HTTPURLConnection Doesn't Follow Redirect from HTTP to HTTPS
Asked Answered
G

5

115

I can't understand why Java's HttpURLConnection does not follow an HTTP redirect from an HTTP to an HTTPS URL. I use the following code to get the page at https://httpstat.us/:

import java.net.URL;
import java.net.HttpURLConnection;
import java.io.InputStream;

public class Tester {

    public static void main(String argv[]) throws Exception{
        InputStream is = null;

        try {
            String httpUrl = "http://httpstat.us/301";
            URL resourceUrl = new URL(httpUrl);
            HttpURLConnection conn = (HttpURLConnection)resourceUrl.openConnection();
            conn.setConnectTimeout(15000);
            conn.setReadTimeout(15000);
            conn.connect();
            is = conn.getInputStream();
            System.out.println("Original URL: "+httpUrl);
            System.out.println("Connected to: "+conn.getURL());
            System.out.println("HTTP response code received: "+conn.getResponseCode());
            System.out.println("HTTP response message received: "+conn.getResponseMessage());
       } finally {
            if (is != null) is.close();
        }
    }
}

The output of this program is:

Original URL: http://httpstat.us/301
Connected to: http://httpstat.us/301
HTTP response code received: 301
HTTP response message received: Moved Permanently

A request to http://httpstat.us/301 returns the following (shortened) response (which seems absolutely right!):

HTTP/1.1 301 Moved Permanently
Cache-Control: private
Content-Length: 21
Content-Type: text/plain; charset=utf-8
Location: https://httpstat.us

Unfortunately, Java's HttpURLConnection does not follow the redirect!
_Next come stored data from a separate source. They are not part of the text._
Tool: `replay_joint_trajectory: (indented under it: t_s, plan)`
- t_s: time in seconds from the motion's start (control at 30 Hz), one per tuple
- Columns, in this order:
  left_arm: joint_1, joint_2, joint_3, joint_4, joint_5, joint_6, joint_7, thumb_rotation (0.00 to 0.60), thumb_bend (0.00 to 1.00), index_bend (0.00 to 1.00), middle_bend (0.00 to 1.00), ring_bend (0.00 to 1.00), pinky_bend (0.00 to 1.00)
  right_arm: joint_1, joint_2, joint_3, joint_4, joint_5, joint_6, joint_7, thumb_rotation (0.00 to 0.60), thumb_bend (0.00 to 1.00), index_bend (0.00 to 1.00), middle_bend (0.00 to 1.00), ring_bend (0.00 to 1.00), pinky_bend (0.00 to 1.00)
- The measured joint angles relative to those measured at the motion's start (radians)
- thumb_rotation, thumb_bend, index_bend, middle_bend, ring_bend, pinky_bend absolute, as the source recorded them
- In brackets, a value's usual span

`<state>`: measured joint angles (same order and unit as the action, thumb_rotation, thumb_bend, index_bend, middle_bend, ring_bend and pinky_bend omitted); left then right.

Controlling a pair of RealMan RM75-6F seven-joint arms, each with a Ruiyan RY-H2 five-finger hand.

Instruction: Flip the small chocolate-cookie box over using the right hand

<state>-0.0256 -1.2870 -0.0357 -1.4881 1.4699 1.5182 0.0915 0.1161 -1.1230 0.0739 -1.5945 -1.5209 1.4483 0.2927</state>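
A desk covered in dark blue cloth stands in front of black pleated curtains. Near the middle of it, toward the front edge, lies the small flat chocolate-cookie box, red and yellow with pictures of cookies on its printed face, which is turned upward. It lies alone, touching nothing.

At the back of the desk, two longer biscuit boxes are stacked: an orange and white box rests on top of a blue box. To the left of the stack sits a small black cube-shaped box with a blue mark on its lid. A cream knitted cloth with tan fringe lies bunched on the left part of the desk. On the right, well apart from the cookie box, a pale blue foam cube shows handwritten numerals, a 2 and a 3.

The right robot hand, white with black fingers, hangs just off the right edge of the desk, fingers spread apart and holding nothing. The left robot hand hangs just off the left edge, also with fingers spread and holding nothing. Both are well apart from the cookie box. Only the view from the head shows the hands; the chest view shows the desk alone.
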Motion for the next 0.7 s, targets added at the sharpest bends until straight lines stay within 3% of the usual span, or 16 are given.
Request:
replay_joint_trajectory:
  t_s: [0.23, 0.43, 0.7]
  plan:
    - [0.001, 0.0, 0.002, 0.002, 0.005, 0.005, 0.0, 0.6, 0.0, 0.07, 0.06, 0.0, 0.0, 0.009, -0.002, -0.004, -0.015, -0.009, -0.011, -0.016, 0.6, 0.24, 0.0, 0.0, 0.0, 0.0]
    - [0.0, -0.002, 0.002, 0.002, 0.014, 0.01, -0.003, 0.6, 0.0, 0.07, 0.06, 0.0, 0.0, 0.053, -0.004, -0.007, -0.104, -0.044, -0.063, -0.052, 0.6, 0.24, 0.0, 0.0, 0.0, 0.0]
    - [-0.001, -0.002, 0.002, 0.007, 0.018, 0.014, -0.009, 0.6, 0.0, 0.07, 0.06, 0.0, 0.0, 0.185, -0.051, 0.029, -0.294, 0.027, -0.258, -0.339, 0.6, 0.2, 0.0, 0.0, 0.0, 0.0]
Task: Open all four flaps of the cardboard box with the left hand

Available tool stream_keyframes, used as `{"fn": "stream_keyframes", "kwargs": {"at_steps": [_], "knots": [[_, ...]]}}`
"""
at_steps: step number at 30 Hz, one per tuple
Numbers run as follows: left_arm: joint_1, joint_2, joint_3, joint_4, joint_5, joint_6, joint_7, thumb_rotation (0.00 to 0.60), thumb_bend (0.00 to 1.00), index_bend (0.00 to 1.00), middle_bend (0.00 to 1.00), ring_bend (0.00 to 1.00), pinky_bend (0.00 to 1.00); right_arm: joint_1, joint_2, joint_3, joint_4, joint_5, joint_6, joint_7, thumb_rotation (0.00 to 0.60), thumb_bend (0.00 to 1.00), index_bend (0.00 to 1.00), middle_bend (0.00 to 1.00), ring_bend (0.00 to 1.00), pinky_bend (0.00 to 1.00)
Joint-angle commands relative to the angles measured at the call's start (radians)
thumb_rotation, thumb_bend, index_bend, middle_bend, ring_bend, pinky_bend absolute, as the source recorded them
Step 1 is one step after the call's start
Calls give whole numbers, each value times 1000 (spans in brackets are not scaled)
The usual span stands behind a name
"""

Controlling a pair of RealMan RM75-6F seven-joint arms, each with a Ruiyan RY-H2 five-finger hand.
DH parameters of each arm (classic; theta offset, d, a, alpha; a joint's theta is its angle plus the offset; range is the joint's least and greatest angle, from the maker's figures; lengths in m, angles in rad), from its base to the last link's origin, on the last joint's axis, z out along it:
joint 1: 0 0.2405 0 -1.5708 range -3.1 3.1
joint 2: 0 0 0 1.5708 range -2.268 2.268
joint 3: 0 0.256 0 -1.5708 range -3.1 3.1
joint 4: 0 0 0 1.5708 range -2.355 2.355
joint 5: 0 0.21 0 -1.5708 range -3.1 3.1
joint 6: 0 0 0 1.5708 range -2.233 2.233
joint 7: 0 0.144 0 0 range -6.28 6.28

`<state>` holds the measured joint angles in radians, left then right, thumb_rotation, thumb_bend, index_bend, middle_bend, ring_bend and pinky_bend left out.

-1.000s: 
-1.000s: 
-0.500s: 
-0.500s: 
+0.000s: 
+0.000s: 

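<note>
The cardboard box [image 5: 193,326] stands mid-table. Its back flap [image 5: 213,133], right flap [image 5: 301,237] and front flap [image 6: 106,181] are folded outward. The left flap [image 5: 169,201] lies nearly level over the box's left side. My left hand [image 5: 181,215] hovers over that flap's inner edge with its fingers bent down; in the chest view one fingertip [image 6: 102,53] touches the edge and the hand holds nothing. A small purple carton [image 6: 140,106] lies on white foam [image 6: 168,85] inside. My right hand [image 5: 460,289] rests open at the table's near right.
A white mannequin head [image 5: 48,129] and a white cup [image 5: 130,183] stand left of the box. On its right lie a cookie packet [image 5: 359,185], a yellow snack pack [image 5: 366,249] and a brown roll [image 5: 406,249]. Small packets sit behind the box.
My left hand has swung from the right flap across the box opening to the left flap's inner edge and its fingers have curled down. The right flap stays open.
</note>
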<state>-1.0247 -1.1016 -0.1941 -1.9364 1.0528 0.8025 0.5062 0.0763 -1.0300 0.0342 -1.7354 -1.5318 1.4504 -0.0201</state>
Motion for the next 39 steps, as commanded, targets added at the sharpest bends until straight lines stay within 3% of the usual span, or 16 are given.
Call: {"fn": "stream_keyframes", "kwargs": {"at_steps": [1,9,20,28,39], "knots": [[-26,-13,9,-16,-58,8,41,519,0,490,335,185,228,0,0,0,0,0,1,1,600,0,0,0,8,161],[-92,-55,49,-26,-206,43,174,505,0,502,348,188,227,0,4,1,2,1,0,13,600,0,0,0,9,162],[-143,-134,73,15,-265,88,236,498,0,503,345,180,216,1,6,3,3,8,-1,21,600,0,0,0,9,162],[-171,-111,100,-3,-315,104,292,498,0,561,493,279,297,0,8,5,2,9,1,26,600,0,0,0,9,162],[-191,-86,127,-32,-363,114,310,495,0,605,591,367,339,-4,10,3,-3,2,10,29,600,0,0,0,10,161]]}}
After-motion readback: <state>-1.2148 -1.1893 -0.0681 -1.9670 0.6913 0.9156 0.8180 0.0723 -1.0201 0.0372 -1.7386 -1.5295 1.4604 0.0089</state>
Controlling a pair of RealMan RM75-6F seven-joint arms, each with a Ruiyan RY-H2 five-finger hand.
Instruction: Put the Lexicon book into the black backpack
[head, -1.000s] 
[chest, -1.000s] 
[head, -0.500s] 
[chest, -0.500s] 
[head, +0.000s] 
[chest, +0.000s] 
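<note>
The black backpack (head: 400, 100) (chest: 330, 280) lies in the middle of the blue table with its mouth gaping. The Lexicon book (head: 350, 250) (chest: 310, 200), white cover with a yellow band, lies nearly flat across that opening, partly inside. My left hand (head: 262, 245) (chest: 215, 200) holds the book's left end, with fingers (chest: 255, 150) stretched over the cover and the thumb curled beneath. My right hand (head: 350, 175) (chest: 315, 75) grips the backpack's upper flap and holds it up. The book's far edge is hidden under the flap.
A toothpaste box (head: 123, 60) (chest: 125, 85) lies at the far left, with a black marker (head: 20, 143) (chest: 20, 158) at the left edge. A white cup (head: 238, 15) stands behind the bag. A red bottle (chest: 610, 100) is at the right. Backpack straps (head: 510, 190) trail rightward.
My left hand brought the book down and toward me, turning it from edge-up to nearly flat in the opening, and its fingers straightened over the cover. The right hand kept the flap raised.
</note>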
Note that if you change the original URL to HTTPS (https://httpstat.us/301), Java will follow the redirect as expected!?

Geomorphic answered 10/12, 2009 at 21:38 Comment(1)
Hi, I edited your question for clarity and to point out the the redirect to HTTPS in particular is the problem. Also, I changed the bit.ly domain to a different one, as use bit.ly is blacklisted in questions. Hope you don't mind, feel free to re-edit.Augustineaugustinian
T
135

Redirects are followed only if they use the same protocol. (See the followRedirect() method in the source.) There is no way to disable this check.

Even though we know it mirrors HTTP, from the HTTP protocol point of view, HTTPS is just some other, completely different, unknown protocol. It would be unsafe to follow the redirect without user approval.

For example, suppose the application is set up to perform client authentication automatically. The user expects to be surfing anonymously because he's using HTTP. But if his client follows HTTPS without asking, his identity is revealed to the server.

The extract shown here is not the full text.